Clinical characteristics of the potential kidney donors (n = 224)
| Parameter | Mean ± SD | Median | Range |
|---|---|---|---|
| Age (yr) | 39 ± 11 | 38 | 18 to 66 |
| Serum creatinine (mg/dl) | 0.86 ± 0.17 | 0.9 | 0.5 to 1.8 |
| Creatine clearance (ml/min per 1.73 m2) | 131 ± 35 | 128 | 40 to 266 |
| Mean blood pressure (mmHg) | 92 ± 9 | 92 | 71 to 127 |
| Weight (kg) | 79 ± 16 | 77 | 44 to 122 |
| Body surface area (m2) | 1.90 ± 0.23 | 1.87 | 1.37 to 2.47 |
| Body mass index (kg/m2) | 27.2 ± 4.6 | 27.0 | 18.8 to 39.4 |
| Combined renal parenchymal volume (ml) | 357 ± 73 | 348 | 233 to 601 |
Prior studies have measured total kidney volume, which includes tissue such as the renal sinus that is devoid of nephrons and does not contribute to renal function. To determine the relationship between total renal volume and renal parenchymal volume, initial measurements included both total kidney volume and parenchymal volume. In 20 subjects, the relationship between the two varied considerably, with renal parenchymal volume (RPV) ranging from 55 to 98% of total kidney volume. Because of the desire to measure functional renal tissue and the poor correlation with total renal volume, renal parenchymal volume rather than total kidney volume was measured in the remainder of the subjects.
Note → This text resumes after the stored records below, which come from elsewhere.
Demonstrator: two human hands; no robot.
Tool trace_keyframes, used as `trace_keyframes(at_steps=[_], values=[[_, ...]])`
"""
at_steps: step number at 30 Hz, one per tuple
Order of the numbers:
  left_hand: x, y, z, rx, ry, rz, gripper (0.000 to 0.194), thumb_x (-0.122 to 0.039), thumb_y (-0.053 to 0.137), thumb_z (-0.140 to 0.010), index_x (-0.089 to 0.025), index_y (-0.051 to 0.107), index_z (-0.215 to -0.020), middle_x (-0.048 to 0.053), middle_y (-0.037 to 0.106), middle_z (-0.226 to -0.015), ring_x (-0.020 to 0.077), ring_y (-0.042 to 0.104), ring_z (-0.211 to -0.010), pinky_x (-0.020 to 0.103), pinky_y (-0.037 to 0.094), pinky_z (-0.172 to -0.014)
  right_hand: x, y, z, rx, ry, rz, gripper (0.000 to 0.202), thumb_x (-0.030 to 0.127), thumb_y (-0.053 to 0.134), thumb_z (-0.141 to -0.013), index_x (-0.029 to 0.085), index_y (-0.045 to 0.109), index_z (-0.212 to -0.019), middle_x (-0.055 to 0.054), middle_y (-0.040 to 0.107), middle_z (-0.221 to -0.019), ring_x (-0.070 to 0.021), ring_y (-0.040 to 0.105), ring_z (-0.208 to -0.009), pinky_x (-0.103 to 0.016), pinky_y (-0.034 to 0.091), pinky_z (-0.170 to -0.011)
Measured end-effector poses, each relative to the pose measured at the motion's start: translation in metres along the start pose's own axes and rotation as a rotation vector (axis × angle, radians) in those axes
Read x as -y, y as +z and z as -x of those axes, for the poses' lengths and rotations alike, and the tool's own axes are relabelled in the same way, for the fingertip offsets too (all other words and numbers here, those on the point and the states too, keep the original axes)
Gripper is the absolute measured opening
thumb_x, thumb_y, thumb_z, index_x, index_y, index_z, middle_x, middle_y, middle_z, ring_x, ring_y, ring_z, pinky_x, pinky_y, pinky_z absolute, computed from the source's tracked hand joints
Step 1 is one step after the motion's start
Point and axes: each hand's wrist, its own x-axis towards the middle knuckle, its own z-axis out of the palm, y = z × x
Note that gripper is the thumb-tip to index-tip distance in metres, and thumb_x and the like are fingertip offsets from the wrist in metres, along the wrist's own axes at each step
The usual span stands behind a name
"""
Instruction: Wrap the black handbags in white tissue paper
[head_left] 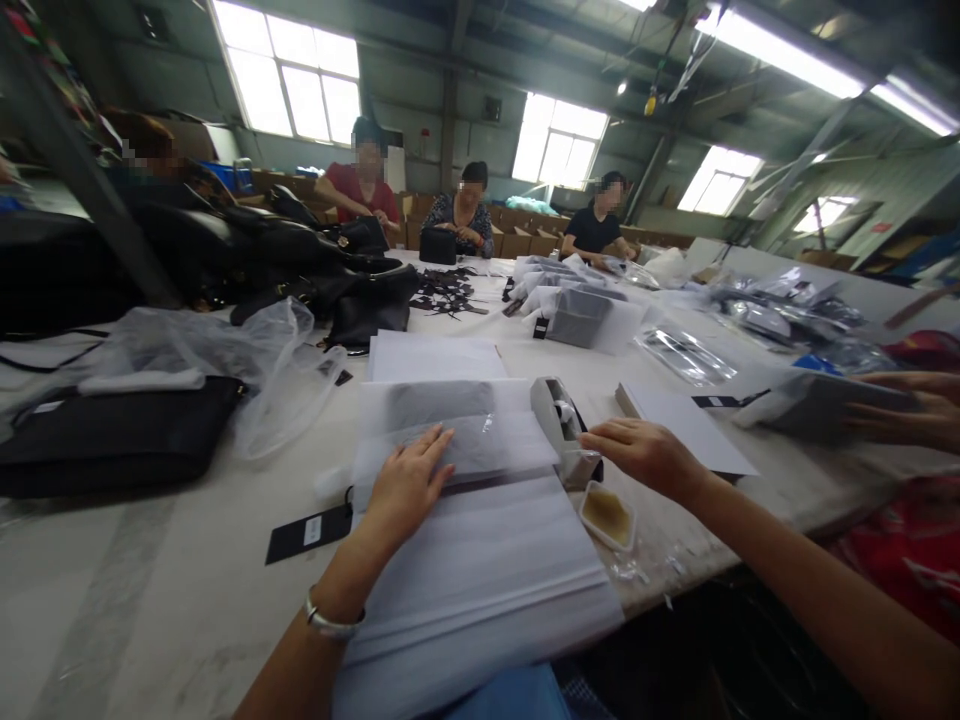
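Note:
A dark flat item wrapped in thin white paper [450, 440] lies on a stack of white sheets [480, 560]. My left hand [409, 485] rests on its near left part, fingers spread. To the right of the bundle stands a grey tape dispenser [556, 425]. My right hand [645, 450] is at the dispenser's right side, its fingers together; whatever lies between the fingertips is too small to make out. A black tag [307, 535] with a white label lies left of the sheets. Just below the dispenser is a small dish [607, 515] with something yellowish in it.
Black bags [112, 435] and clear plastic lie at left. White boards [682, 425] sit right of the dispenser. Another person's hands [915, 410] hold a wrapped item at far right. Wrapped bundles [581, 315] and dark scraps lie further back, where several people work.

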Motion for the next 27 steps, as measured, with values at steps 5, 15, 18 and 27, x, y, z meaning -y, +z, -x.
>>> trace_keyframes(at_steps=[5,15,18,27], values=[[0.024,-0.007,-0.006,-0.088,-0.085,0.105,0.049,-0.012,0.043,-0.093,-0.02,0.05,-0.141,0.007,0.046,-0.151,0.0224,0.051,-0.132,0.037,0.045,-0.108,0.028,0.014,-0.079,0.101,-0.07,-0.206,0.03,0.037,0.047,-0.098,0.025,0.073,-0.097,-0.005,0.071,-0.088,-0.0171,0.062,-0.08,-0.027,0.042,-0.071],[0.052,0.002,-0.006,-0.208,-0.122,0.353,0.065,-0.016,0.057,-0.088,-0.018,0.035,-0.149,0.012,0.047,-0.149,0.0223,0.044,-0.137,0.04,0.039,-0.114,0.067,0.059,-0.229,0.347,-0.313,-0.206,0.025,0.041,0.06,-0.089,0.023,0.072,-0.077,-0.001,0.071,-0.079,-0.0144,0.06,-0.067,-0.025,0.032,-0.057],[0.051,0.004,-0.005,-0.217,-0.144,0.388,0.066,-0.015,0.056,-0.088,-0.019,0.034,-0.149,0.012,0.047,-0.149,0.0226,0.044,-0.137,0.042,0.038,-0.114,0.073,0.067,-0.248,0.456,-0.32,-0.075,0.022,0.043,0.063,-0.085,0.024,0.075,-0.081,-0.003,0.073,-0.076,-0.0171,0.062,-0.068,-0.025,0.033,-0.058],[0.049,0.003,-0.005,-0.21,-0.142,0.388,0.063,-0.013,0.055,-0.088,-0.021,0.036,-0.149,0.012,0.046,-0.149,0.0217,0.042,-0.139,0.042,0.036,-0.115,0.059,0.075,-0.256,0.413,-0.126,-0.016,0.067,0.075,0.068,-0.068,0.017,0.066,-0.104,-0.011,0.073,-0.081,-0.026,0.067,-0.073,-0.028,0.038,-0.06]])
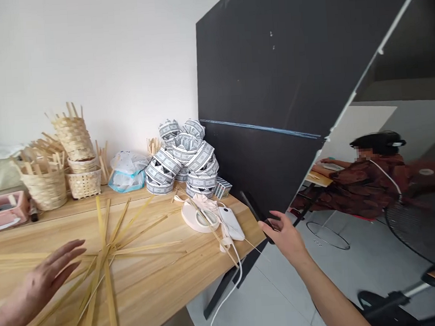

Pearson correlation coefficients for potential determinants of RPV in the transplant donors are shown in Table 2. Of the various anthropometric indices, body surface area and body weight correlated best with RPV. The relationship between RPV and body surface area is shown in Figure 1. The correlation between BSA and total kidney volume was slightly better (r = 0.77), but this analysis was limited to 14 subjects. RPV was also correlated with gender, and this was not due to differences in body size because RPV/BSA was 7% less in women than in men (181 ± 2.4 versus 195 ± 2.7 ml/m2, P < 0.001). As shown in Figure 2, there was no significant correlation with age (r = −0.15, P > 0.05), but there were few donors above age 60. There was also no correlation with age in the subgroup of 41 subjects aged 50 or greater. Race did not correlate with RPV, and in particular RPV/BSA was the same in blacks and other races (193 ± 5 versus 185 ± 2 ml/m2). The results of these univariate analyses were confirmed by a multivariate regression (Table 3) in which only body surface area and gender were significantly correlated with RPV. The adjusted r2 for this model was 0.51.
Table 2.
Univariate correlations between renal parenchymal volume and anthropometric parameters in potential kidney donors (n = 224)
| Parameter | Correlation Coefficient | P |
|---|---|---|
| Weight | 0.66 | <0.0001 |
| Height | 0.52 | <0.0001 |
| Body surface area | 0.68 | <0.0001 |
| Body mass index | 0.39 | <0.0001 |
| Age | −0.10 | NS |
| Gender | 0.55 | <0.0001 |
| Race | 0.098 | NS |
Figure 1.
Relationship between renal parenchymal volume and body surface area in potential kidney donors (n = 224). The regression equation is RPV = 217 × BSA − 55 (r = 0.68; P < 0.0001).
Figure 2.
Plot of age and renal parenchymal volume in potential kidney donors showing no relationship (n = 224).
Table 3.
Multivariate model of renal parenchymal volume in potential kidney donors (n = 224)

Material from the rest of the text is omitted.